#### Action item:
Return, exactly and in full, the lines of the records below starting at the one with "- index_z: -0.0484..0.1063" and ending at the one with "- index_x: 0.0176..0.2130", and no other lines.

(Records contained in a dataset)
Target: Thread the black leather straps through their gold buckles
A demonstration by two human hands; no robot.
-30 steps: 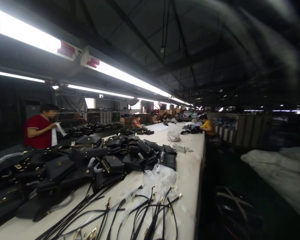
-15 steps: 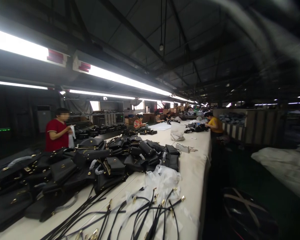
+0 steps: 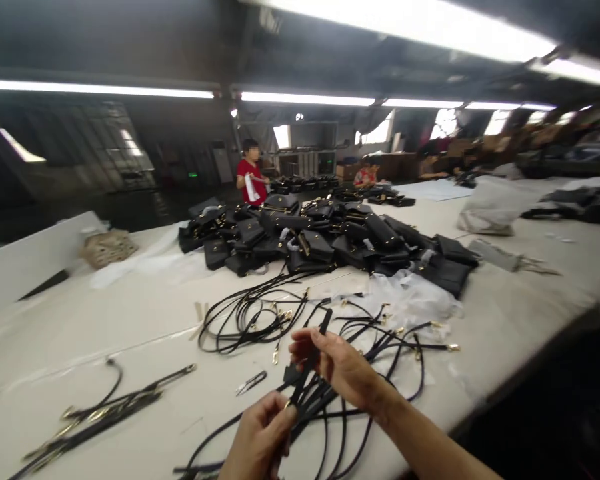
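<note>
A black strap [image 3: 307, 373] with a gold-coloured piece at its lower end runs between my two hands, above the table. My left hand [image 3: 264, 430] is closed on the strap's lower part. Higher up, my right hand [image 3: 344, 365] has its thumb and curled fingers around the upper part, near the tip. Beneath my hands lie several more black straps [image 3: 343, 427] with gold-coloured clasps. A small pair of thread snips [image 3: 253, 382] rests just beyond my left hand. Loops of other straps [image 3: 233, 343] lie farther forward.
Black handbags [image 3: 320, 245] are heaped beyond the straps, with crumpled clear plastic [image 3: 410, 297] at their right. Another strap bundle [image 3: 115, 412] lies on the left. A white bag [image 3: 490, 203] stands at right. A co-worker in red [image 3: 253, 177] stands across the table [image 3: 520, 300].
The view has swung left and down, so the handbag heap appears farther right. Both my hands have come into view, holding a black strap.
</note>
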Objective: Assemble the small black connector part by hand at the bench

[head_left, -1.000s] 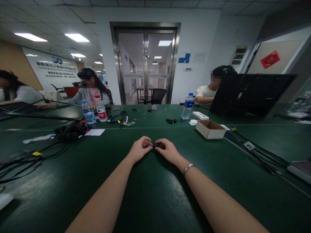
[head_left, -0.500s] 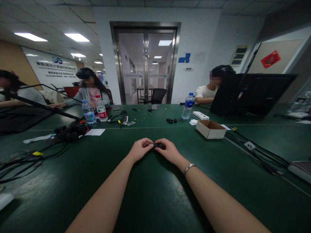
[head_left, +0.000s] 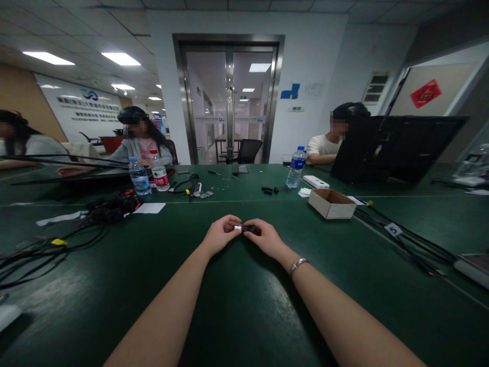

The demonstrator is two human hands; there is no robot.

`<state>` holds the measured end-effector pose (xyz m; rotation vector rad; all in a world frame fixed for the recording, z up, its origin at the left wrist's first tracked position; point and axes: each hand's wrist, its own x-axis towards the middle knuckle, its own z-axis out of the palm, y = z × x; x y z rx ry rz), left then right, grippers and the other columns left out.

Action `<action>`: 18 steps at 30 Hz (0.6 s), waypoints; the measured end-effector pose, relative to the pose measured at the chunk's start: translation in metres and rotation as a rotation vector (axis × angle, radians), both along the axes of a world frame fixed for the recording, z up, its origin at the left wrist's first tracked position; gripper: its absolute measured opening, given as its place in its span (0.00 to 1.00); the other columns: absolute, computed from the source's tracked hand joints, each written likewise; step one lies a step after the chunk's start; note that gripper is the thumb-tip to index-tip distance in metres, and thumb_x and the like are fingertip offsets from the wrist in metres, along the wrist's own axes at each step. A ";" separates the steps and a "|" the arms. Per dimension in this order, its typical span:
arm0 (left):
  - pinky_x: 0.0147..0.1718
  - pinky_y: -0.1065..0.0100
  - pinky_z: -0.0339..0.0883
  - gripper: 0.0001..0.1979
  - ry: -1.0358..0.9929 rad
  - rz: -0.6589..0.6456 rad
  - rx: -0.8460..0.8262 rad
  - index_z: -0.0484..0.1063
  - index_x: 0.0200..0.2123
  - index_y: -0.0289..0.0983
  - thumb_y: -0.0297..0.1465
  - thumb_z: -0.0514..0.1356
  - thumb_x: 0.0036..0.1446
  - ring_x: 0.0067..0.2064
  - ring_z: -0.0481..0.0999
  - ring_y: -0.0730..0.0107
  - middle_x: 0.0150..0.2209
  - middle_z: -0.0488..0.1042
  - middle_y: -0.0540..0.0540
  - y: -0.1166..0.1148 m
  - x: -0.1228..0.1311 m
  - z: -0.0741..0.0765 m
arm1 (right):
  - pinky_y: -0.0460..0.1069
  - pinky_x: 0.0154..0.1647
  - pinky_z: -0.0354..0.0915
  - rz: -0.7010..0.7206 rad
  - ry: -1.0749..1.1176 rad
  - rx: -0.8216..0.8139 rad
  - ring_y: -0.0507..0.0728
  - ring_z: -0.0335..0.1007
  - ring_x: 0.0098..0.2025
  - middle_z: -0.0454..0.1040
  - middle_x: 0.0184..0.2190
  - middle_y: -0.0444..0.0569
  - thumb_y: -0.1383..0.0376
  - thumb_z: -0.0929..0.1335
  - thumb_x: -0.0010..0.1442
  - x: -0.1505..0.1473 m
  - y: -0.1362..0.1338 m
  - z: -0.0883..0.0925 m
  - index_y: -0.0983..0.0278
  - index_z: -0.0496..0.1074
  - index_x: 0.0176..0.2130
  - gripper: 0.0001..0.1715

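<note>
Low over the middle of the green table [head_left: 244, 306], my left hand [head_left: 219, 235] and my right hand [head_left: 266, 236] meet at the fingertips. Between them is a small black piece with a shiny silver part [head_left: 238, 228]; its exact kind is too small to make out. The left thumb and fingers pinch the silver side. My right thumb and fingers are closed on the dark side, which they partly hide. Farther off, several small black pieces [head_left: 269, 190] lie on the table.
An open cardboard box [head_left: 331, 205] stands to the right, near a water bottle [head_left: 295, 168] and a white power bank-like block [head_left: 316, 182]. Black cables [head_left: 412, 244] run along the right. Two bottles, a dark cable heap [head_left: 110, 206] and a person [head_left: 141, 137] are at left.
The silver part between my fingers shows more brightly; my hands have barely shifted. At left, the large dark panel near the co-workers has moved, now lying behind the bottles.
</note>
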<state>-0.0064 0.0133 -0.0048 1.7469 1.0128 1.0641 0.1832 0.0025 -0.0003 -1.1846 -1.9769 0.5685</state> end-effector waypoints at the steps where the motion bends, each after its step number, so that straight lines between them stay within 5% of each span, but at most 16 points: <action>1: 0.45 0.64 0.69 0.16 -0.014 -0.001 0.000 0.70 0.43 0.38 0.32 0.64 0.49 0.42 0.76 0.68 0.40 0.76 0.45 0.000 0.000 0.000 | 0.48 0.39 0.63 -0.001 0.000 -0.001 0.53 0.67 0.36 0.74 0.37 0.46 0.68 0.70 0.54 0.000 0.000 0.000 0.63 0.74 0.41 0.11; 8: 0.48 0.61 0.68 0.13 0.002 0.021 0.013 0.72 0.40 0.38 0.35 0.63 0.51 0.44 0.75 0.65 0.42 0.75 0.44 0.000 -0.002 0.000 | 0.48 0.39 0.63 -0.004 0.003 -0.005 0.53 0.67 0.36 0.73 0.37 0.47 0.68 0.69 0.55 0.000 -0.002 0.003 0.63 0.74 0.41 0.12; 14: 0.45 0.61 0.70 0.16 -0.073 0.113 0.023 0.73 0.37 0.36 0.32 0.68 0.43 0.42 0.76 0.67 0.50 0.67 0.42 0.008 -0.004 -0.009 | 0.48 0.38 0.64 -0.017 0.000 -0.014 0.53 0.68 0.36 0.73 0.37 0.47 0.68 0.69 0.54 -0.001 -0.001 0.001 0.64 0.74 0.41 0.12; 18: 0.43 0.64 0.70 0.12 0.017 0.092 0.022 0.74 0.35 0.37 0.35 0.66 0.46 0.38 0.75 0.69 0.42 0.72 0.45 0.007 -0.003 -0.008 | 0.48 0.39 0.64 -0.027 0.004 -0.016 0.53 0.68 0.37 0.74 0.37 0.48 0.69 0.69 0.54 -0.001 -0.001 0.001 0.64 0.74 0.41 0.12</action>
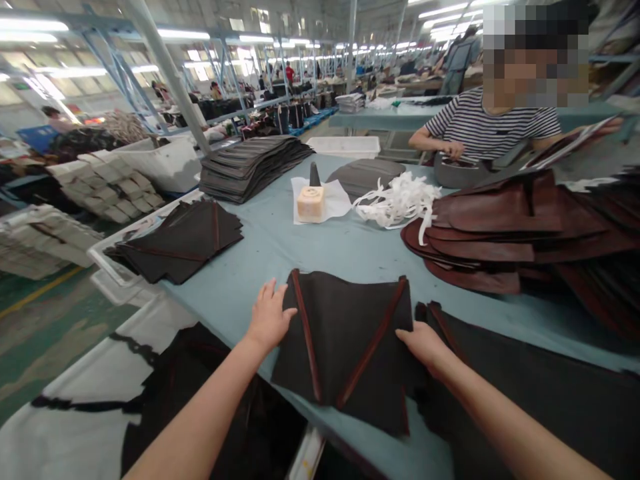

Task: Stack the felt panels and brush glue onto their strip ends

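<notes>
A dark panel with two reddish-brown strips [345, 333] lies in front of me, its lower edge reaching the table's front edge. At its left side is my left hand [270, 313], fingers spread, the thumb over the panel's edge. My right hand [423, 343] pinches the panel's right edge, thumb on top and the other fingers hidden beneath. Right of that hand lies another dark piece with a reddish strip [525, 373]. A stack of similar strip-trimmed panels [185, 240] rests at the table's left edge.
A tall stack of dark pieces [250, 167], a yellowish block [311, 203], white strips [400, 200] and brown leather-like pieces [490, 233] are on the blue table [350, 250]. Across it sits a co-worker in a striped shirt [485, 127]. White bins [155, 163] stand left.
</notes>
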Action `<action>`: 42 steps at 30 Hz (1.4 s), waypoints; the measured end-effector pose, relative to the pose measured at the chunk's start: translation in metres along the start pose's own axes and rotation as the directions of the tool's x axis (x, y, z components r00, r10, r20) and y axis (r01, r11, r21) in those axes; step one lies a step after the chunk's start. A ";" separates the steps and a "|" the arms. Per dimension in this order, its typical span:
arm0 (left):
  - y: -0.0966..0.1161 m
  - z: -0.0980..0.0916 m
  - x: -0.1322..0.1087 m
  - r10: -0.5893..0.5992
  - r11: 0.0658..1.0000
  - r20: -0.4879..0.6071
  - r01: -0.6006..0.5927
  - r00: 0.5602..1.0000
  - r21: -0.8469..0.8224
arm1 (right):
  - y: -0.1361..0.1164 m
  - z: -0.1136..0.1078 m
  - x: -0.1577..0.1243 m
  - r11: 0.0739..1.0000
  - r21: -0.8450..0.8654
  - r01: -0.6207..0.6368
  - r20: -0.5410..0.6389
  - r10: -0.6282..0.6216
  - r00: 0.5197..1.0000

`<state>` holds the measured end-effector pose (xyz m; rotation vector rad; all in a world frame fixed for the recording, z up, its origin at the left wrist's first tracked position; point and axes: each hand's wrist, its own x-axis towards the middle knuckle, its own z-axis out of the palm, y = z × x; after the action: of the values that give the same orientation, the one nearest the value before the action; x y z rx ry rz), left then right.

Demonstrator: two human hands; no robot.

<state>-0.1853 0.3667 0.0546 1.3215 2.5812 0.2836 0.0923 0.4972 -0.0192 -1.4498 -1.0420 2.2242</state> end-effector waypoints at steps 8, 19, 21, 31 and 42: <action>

#### Task response:
  - index_z: -0.0484..0.1063
  - index_x: 0.0200..0.2123
  - index_y: -0.0289..0.0983
  - thumb_y: -0.0297..0.1465
  - thumb_z: -0.0514..0.1356
  - thumb_x: 0.0036..0.1446
  - ring_x: 0.0067..0.2064
  - ring_z: -0.0481..0.0999
  - ring_y: -0.0730..0.0107
  - middle_x: 0.0150..0.2209
  - middle_z: -0.0488..0.1042
  - middle_y: -0.0540..0.0540
  - y: -0.1166..0.1148 m
  - x: -0.1228..0.1311 m
  - z: -0.0741..0.0765 m
arm1 (right):
  - pinky_y: -0.0460..0.1069
  - pinky_x: 0.0154..0.1647
  - pinky_z: -0.0354..0.0915
  - rz: -0.7010..0.7206 rad
  - ry: -1.0749..1.1176 rad
  - rx: -0.8216..0.8139 rad
  - ring_y: -0.0507..0.0728
  - ring_z: -0.0335..0.1007
  - ring_x: 0.0098..0.2025
  - middle_z: -0.0454..0.1040
  - middle_x: 0.0184..0.2190
  - middle_y: -0.0444..0.0569
  - thumb_y: -0.1383..0.0376
  - thumb_z: -0.0929..0.1335
  - thumb_x: -0.0010..0.1442
  - x: -0.1505..0.1473 m
  - y: -0.1362..0.1338 m
  - z: -0.0883..0.0925 m
  - index_y: -0.0983..0.0278
  - index_z: -0.0496..0.1074
  - index_x: 0.0176..0.2130

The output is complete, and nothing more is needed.